This is a quick guide to a video series. For other video series, go here.

In this series we will break learning one of the most complicated and theoretically sound responses to 1.e4, the Najdorf Variation, into digestible parts. The entire series is appropriate for advanced players only.

The Najdorf has been a longtime favorite of many of the greatest players of all time, including but not limited to Kasparov, Fischer, Anand, and Topalov. The first 2 videos are dedicated to one of the old lines, the Fischer-Sozin Variation, which starts with 6. Bc4. The next 2 cover the English attack, which has phased in and out of popularity over the last 30 years and is certainly one of white's critical tests. The following one digresses into a slightly less topical but certainly dangerous move in 6. f4. Numbers 6 and 7 are dedicated to the wild 6. Bg5, which has been all the rage for the last few years, and finally it is wrapped up by videos 8 and 9 which cover some of the more positional approaches of 6. Be2 and 6. h3, the former rapidly gaining popularity and the latter having recently phased out of style. Hopefully with a complete study of all of these videos, the viewer will feel confident in his ability to play the Najdorf and enter the middlegame with a decent position. 
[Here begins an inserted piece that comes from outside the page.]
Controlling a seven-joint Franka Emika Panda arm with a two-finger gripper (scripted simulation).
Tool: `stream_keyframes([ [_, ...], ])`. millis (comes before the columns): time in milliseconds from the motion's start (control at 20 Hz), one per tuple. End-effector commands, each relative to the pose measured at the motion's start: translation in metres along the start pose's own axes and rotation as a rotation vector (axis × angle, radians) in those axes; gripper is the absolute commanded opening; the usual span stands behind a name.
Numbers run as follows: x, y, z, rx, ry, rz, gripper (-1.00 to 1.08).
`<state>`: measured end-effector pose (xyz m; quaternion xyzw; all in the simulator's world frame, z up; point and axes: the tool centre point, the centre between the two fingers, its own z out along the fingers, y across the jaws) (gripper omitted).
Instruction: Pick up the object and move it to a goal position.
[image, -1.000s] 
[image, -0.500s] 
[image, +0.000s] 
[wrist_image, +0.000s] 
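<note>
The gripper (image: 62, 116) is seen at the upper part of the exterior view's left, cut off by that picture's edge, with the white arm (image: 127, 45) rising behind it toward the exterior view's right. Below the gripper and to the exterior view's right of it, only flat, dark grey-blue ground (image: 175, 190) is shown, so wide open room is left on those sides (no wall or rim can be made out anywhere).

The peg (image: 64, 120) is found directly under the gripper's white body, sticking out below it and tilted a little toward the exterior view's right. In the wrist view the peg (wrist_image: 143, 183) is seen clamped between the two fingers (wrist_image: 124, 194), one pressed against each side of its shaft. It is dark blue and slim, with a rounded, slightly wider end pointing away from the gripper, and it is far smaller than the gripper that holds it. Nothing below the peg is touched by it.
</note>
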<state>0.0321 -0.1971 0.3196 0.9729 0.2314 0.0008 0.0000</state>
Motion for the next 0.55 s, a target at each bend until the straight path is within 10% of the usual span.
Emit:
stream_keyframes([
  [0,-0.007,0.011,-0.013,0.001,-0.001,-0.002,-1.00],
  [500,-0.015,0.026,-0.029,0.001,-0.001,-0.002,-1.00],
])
6.Bc4 Part 1: Introduces the Najdorf and starts covering 6. Bc4, an attacking move that always remains dangerous.

6.Bc4 Part 2: Continues and completes the coverage of 6. Bc4.

6.Be3 e6: Introduces the English attack and covers 6. Be3 e6.

6.Be3 e5: Continues covering the English attack, covering 6. Be3 e5.

6. f4: Covers 6. f4, a somewhat less analyzed move that has a lot of potential venom to it.

6.Bg5 Part 1: Introduces 6. Bg5, the current theoretical tabiya.

6.Bg5 Part 2: Continues and completes the analysis of Bg5.

6. Be2: Covers 6. Be2, a slow positional approach that can cause headaches to players who thrive in complicated positions.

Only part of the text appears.